Des associations de défense de migrants et le Syndicat des avocats de France ont dénoncé la tenue d’audiences de migrants - en attente de leur expulsion - réalisées depuis un commissariat, à Hendaye, à la frontière franco-espagnole. "Une salle de justice n’est pas un commissariat", clame la Cimade, scandalisée.

Des audiences dans les locaux de la police. La Cour d'appel de Pau est sous le feu des critiques après avoir récemment organisé des audiences d'étrangers en procédure d'expulsion depuis un commissariat de la ville d"Hendaye, en visioconférence. "Le procédé est inédit et scandaleux", explique David Rohi, spécialiste de la rétention à La Cimade. "Une audience, quel que soit le contentieux, ne se déroule jamais dans un commissariat mais dans une salle de justice."

Le Syndicat des avocats de France ou encore le Syndicat de la magistrature ont eux aussi dénoncé l’amalgame entre les deux lieux. "Une audience dans les locaux d'un commissariat, c’est une première", s'indigne Sarah Massoud, secrétaire nationale du Syndicat de la magistrature. "Une caméra dans un commissariat et un écran dans une salle d'audience, telle est la ‘justice’ réservée aux personnes étrangères."

Face au tollé, la justice a annoncé avoir suspendu ce dispositif.

Au total, trois audiences ont été recensées à ce stade, depuis la semaine dernière.

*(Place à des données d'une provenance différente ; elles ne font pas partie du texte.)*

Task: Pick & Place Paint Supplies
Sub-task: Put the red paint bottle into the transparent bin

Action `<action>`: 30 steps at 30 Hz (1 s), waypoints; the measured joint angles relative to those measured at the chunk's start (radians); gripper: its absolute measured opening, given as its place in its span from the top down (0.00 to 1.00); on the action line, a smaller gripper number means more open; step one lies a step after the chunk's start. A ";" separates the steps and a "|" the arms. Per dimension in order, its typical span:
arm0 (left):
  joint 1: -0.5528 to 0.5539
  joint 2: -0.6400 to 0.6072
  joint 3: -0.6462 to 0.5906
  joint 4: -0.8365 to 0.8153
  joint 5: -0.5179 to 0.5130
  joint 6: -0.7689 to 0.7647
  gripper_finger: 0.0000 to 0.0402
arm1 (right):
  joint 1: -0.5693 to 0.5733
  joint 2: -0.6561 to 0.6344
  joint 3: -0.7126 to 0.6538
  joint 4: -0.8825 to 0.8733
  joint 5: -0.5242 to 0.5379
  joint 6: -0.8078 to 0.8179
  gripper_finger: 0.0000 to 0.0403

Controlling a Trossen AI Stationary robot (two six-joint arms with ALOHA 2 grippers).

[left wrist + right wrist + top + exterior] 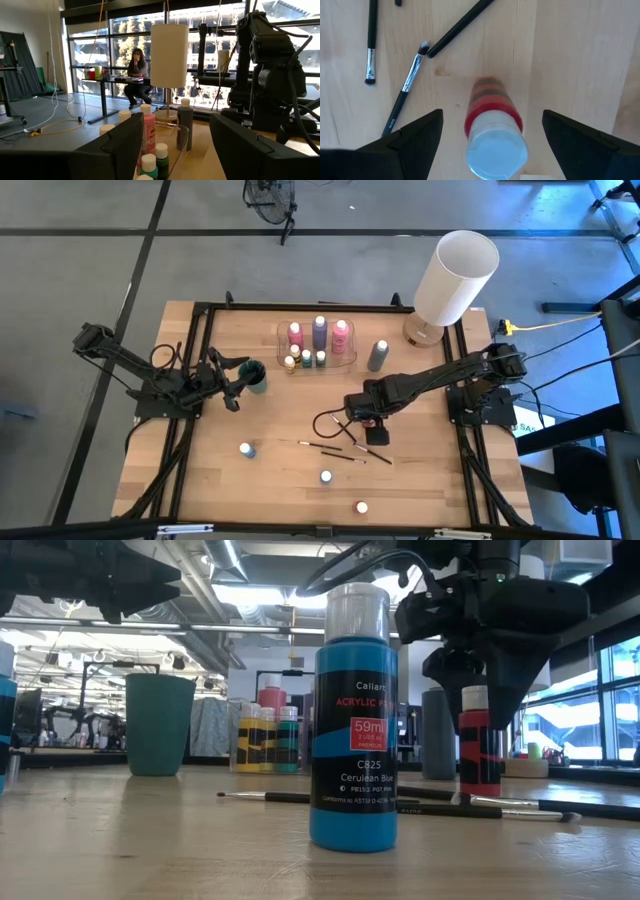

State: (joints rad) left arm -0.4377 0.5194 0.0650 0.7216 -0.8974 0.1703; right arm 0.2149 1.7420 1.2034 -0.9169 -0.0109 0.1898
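A small red paint bottle [493,107] with a white cap stands upright on the wooden table. My right gripper [492,112] hangs over it, pointing down and open, one finger on each side and clear of the bottle; the low view shows this bottle [480,745] under the gripper [490,690]. Thin paintbrushes [335,448] lie flat beside it. My left gripper [238,380] is open and holds nothing, level beside a teal cup [257,375]. It faces a clear tray [318,345] holding pink, purple and small bottles.
A grey bottle [378,355] stands right of the tray, and a tall white lamp [452,275] at the far right corner. Small bottles stand toward the near edge: blue ones [247,449] [326,476] and a red one [362,507]. A person sits beyond the table [136,67].
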 joint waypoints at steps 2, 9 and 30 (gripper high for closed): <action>0.000 0.000 0.000 0.000 0.000 0.000 0.44 | 0.000 0.000 0.000 0.001 0.000 0.000 0.15; 0.000 0.000 0.000 0.000 0.000 0.000 0.44 | 0.000 0.000 0.000 0.001 0.000 0.000 0.15; 0.000 0.000 0.000 0.000 0.000 0.000 0.44 | 0.000 0.000 0.000 0.001 -0.001 0.000 0.46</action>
State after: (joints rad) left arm -0.4374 0.5194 0.0650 0.7216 -0.8970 0.1703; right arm 0.2149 1.7420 1.2034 -0.9161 -0.0124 0.1898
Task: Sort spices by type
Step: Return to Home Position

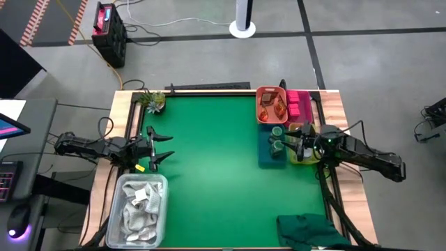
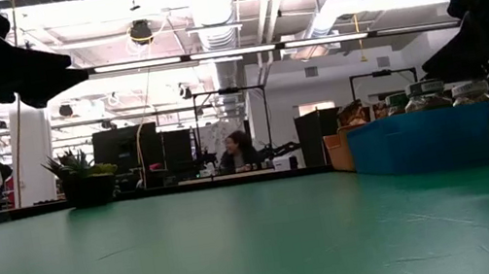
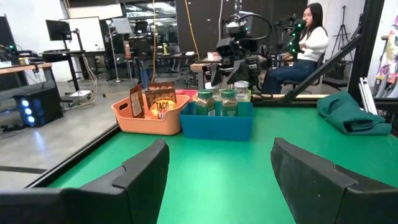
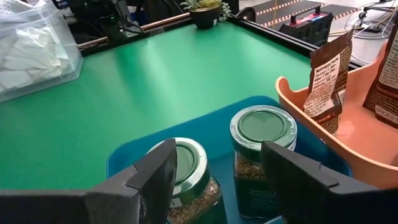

Le commissariat incriminé jouxte le Centre de rétention administrative (CRA) d'Hendaye, au Pays basque, à la frontière franco-espagnole.

Le juge peut maintenir le migrant en CRA ou ordonner sa libération 

Les personnes concernées sont toutes entendues dans le cadre d'un appel de la décision du juge des libertés et de la détention, qui peut décider de prolonger leur enfermement en CRA, en attente d'une procédure d'"éloignement", ou les relâcher.

>> À relire : Asile : des avocats s’opposent aux vidéo-audiences “déshumanisantes” pour les déboutés

En France, après 48h en CRA, les personnes retenues doivent obligatoirement avoir accès à un juge des libertés et de la détention. Ce juge peut ordonner une remise en liberté ou maintenir le placement en rétention pour 28 jours supplémentaires. Une nouvelle audience est prévue à nouveau 30 jours plus tard (à 60 jours de rétention), et à nouveau 15 jours après (à 75 jours de rétention). En France, la durée maximale en CRA est de 90 jours.

Les syndicats d’avocats rappellent que la police ne dépend pas du ministère de la Justice, mais de l’Intérieur. "La comparution d'une personne devant son juge par caméra interposée et dans un commissariat de police n'est pas seulement une violation de la loi. Ce simulacre de justice porte une atteinte inédite à la dignité de personnes particulièrement vulnérables du fait de leur enfermement", soulignent les associations.

Pour David Rohi, les pouvoirs publics ont procédé à ces audiences dans les locaux de la police par souci d’économies. "Aller dans le commissariat qui est juste à côté du CRA d’Hendaye coûte moins cher que d’escorter un migrant jusqu’à la Cour d’appel de Pau."